Start-ups, research and development

The problems

The first problem for a new venture is that if you want to employ people, own or hire assets or enter into other longer-term agreements, even have a bank account, you need a legal structure.

The second problem is that the usual approach to developing a new business is to start with an idea, get the people you need to bring it to fruition, and then look for the money (capital) to enable it to happen. As a result, most business development is capital driven and then investor-owned, which leads to the third problem.

The third problem is that since the legal structure mostly used is a company limited by shares which has a private purpose, the focus of the business becomes generating an economic return to attract capital, rather than simply bringing to fruition the business idea itself. 

Consequently the business world mainly comprises entities trading for private purpose which are all competing for their particular private interest.
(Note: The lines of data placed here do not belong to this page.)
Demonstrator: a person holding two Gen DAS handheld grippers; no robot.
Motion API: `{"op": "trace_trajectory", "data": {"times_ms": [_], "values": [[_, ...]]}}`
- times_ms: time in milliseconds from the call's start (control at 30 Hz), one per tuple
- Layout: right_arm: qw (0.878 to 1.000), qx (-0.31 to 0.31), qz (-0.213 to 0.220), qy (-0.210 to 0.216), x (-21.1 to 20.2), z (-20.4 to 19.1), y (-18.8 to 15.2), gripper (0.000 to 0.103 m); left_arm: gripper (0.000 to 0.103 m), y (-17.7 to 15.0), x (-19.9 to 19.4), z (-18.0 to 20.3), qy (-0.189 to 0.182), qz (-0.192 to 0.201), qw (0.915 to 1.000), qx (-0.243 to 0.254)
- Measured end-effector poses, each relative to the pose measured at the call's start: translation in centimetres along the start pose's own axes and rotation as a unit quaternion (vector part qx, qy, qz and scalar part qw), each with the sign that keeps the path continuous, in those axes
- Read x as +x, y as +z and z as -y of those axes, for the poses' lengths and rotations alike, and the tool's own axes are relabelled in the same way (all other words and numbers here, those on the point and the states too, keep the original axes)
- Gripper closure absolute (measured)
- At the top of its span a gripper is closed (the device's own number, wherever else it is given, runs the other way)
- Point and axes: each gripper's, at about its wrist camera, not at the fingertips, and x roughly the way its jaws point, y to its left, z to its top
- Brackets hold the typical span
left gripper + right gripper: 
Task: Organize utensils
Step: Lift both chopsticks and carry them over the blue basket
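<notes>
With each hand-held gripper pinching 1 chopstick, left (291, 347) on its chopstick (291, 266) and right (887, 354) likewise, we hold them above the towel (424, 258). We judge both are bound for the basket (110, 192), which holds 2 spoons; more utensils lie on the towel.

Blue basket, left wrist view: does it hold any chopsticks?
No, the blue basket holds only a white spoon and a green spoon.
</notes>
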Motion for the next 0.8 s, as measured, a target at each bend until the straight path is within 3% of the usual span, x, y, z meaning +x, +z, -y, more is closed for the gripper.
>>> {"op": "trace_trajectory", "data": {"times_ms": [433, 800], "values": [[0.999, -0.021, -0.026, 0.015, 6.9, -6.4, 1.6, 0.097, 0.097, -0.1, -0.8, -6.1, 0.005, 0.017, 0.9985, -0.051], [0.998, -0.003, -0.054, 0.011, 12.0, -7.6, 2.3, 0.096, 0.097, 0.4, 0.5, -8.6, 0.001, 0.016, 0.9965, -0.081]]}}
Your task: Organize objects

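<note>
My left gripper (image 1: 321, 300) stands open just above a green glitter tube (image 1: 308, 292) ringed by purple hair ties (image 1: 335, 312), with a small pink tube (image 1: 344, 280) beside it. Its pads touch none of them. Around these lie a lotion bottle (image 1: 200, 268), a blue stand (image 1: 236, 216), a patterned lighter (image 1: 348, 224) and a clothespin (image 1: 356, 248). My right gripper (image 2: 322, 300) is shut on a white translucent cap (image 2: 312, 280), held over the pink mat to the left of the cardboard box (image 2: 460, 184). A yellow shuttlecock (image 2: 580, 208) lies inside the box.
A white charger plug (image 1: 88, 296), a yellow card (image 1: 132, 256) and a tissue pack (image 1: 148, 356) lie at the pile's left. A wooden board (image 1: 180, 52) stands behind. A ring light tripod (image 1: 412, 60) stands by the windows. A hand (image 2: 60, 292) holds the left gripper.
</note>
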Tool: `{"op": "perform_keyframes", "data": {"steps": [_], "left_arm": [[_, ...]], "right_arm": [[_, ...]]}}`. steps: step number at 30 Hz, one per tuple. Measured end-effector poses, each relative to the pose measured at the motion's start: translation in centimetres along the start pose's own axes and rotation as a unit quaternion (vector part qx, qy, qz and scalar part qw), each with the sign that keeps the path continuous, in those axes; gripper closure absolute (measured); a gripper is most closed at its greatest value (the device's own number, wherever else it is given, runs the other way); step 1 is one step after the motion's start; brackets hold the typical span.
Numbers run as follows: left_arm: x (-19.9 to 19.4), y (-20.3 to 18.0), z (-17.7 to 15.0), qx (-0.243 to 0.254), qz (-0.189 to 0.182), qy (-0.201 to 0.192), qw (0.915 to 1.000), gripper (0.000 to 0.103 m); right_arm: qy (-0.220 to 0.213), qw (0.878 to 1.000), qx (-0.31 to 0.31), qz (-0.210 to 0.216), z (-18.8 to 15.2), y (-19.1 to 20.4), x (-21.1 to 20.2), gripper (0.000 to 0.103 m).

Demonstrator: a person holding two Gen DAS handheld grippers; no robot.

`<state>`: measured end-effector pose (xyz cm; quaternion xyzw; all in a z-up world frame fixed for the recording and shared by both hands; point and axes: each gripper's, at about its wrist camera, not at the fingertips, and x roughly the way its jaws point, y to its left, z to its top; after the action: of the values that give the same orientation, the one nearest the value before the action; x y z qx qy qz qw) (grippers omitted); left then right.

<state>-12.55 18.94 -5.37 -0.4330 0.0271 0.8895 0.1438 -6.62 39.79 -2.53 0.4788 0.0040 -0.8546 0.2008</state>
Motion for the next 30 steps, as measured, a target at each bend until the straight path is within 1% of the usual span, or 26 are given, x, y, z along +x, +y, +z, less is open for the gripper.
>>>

As a result the normal basis of business relationships isn’t trust, but a legal contract to make sure the parties get what they negotiated – you might actually say it is mistrust.

The impact

The impact of all this is that save in exceptional circumstances we have lost the opportunity to start business ventures on the basis of trust; and to carry on business on the basis that everyone gets treated fairly; and to make sure that the focus remains on the business, rather than on making the business generate the profits which the owners expect.

It is possible, of course, to set up a co-operative which aims to treat people fairly, to operate on the basis of trust and other core values, and make sure profit maximisation isn’t the driver. 

But it’s more difficult than that. The business development environment and culture doesn’t work that way and wants the new business to fit the usual approach. There is an expectation of using the usual contracts to establish relationships, but this doesn’t really suit.

In short, a system designed for capital-driven business isn’t well-suited to cooperative business development.  Traditional start-up business support isn’t particularly helpful. This is borne out by the small number of new cooperative enterprises compared with others. And the pressure on co-operatives to behave like traditional businesses.

A solution – the Innovation Cooperative

The Innovation Cooperative aims to provide the support structure, services and networks needed to build a co-operative economy.  It could be described as an umbrella structure, beneath which those willing to commit to cooperative values and principles can work together.

The members of the Innovation Cooperative will be organisations and agencies wanting to support and promote co-operative development, and any who want to commit to its agenda and use its services. It will enable new ventures to ‘pop-up’ beneath the umbrella, and be part of a network of like-minded organisations who want to work together collectively.